Benannt ist das Phänomen nach dem französischen Schriftsteller Stendhal, der 1817 Florenz besuchte und beim Anblick der Fresken in der Kirche Santa Croce ein intensives Gefühl von Ehrfurcht, Rührung und körperlicher Erschöpfung beschrieb. Seine Reaktion gilt heute als einer der frühesten dokumentierten Fälle. In der Stadt gibt es sogar eine psychiatrische Klinik, die Touristen mit entsprechenden Symptomen behandelt!

Nur wenige Gäste bei Dante

Nur wenige Besucher treffen wir dagegen im Dante-Haus an. Der Dichter und Philosoph Dante Alighieri (1265-1321) ist das berühmteste Kind der Stadt. Seine „göttliche Komödie“ – in italienischer Sprache verfasst, gehört zu den Klassikern der Weltliteratur.

Wir spazieren durch die Räume des Museums, in dem es nicht viel zu sehen gibt. Beeindruckend ist die Vielzahl der ausgestellten Übersetzungen, die sein Hauptwerk in Dutzenden verschiedenen Sprachen lesbar macht. Daraus kann man schließen, dass die Faszination des Buches mit seiner religiösen Thematik bis heute ungebrochen weiterwirkt.

Foto: Abu Bakr Rieger

Für Muslime ist die Lektüre ein wenig heikel, da der Dichter nicht nur eine spirituelle Reise zwischen Hölle, Himmel und Paradies beschreibt, sondern ohne großes Zaudern – auch einige griechische Philosophen, historische Größen und nicht-christliche Religionsführer, darunter unseren Propheten – in der Hölle verortet. 

Was soll man dazu sagen? Es gibt sie eben, die Schwierigkeiten des interkulturellen Dialogs! Im Jahr 2024 erregte sich Italien über einige muslimische Eltern, die die Lektüre des Textes, das zum Kulturgut des Landes gehört, in der Schule für ihre Kinder inakzeptabel fanden. Darüber lässt sich streiten; allerdings nur, wenn man sich ein wenig mit Dante beschäftigt hat. Man kann das Werk – in seinem historischen Kontext – durchaus als eine Brücke zum Islam sehen. Die arabische Kultur, das sollte man nicht vergessen, war den Gebildeten der Toskana im 14. Jahrhundert wohlbekannt.

Islamische Quellen in der europäischen Kultur

In den 1920er Jahren löste der spanische Historiker Miguel Asín Palacios mit der Veröffentlichung seines Buches „Die islamische Eschatologie in der Göttlichen Komödie“ eine interessante Debatte aus. Der Autor wies auf die islamischen Quellen und Dantes Faszination für die arabische Kultur hin.

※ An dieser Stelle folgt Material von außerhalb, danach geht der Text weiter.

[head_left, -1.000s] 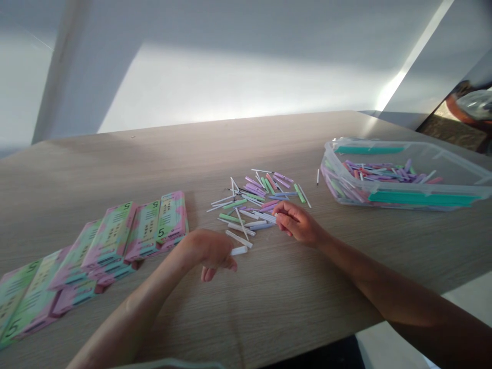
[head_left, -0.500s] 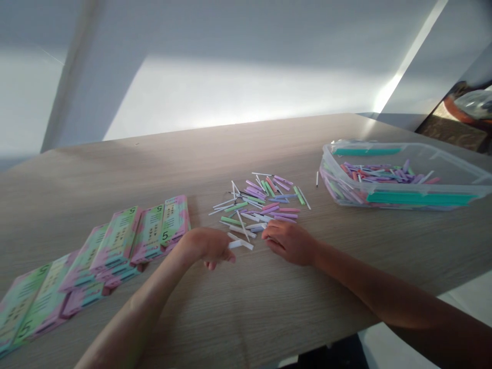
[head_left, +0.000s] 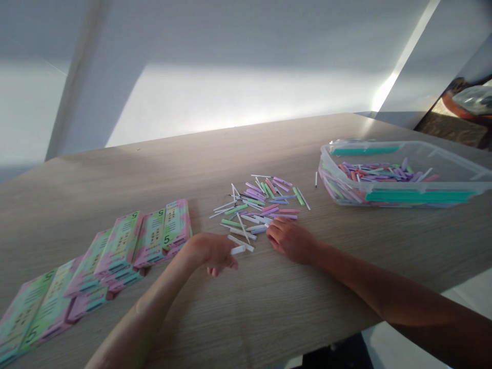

Beim Vergleich seines Gedichts mit arabischen Manuskripten über die sogenannte Nachtreise (bekannt als Miraj) stellte Palacios bedeutende Ähnlichkeiten auf symbolischer und formaler Ebene fest. Die „Göttliche Komödie“ beschreibt seine Reise durch die Reiche des Jenseits und stellt allegorisch die Reise der Seele zu Gott dar. Andererseits beschreibt die Isra und Miraj den Weg des Propheten Muhammad (Friede sei mit ihm) von Mekka nach Jerusalem und seine Himmelfahrt – eine physische und spirituelle Reise, die er in einer einzigen Nacht unternahm.

Foto: Roberto La Rosa, Shutterstock

Kurzum, mit der Islamophobie der Moderne – deren Vertreter ihre Argumente oder Vorurteile oft auf bescheidenem Niveau und mit mangelnder Sachkenntnis vortragen – hat die Welt Dantes wenig zu tun. In seinem Denken spielen viele Namen aus der islamischen Welt, etwa Saladin, Avicenna (Ibn Sina) oder Averroës (Ibn Ruschd) eine wichtige Rolle.

Mit anderen Worten: Sein Bildungsniveau spricht für sich. Das heißt, soweit unser Urteil, warum sollten sich muslimische Jugendliche, die in Europa leben, nicht mit derartiger Überlieferung beschäftigen? Diese Auseinandersetzung mit den Werken der Weltliteratur schadet sicher nicht.

Die wichtigsten Brücken für die Übermittlung islamischen Wissens nach Europa waren Andalusien und Sizilien, wo sich eine intensive arabische Kultur entwickelte. Wie Dantes Fall zeigt, war der Islam ein wesentliches Element der intellektuellen Auseinandersetzung und eine inspirierende Quelle für die westliche Gesellschaft.